Activity:
Copy out each line of the data that contains "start".

*** Block opens ***

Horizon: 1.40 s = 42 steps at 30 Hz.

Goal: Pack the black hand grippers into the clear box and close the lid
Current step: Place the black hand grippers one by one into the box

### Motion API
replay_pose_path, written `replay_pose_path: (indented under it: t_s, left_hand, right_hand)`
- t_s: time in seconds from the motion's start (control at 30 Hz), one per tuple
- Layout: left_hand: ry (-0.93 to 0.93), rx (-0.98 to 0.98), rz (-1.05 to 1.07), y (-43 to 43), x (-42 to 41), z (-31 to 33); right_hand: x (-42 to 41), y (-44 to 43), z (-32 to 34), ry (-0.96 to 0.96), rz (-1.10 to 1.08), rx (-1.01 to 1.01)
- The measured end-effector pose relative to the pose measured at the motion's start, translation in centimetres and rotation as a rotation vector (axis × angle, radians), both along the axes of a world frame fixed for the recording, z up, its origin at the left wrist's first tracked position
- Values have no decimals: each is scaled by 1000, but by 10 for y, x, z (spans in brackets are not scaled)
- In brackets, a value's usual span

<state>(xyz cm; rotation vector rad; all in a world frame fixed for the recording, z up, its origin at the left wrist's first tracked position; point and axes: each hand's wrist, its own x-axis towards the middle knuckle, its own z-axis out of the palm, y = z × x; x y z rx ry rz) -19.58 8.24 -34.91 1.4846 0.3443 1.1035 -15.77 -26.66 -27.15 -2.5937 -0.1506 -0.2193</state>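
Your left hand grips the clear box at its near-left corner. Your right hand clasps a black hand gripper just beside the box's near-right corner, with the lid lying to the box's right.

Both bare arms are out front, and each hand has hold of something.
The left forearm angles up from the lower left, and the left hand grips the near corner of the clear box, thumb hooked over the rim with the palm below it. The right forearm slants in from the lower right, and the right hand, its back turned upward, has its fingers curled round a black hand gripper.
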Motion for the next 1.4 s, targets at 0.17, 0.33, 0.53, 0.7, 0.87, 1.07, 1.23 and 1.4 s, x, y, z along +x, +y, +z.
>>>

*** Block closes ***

Solution to this exercise:
- t_s: time in seconds from the motion's start (control at 30 Hz), one per tuple
- The measured end-effector pose relative to the pose measured at the motion's start, translation in centimetres and rotation as a rotation vector (axis × angle, radians), both along the axes of a world frame fixed for the recording, z up, its origin at the left wrist's first tracked position

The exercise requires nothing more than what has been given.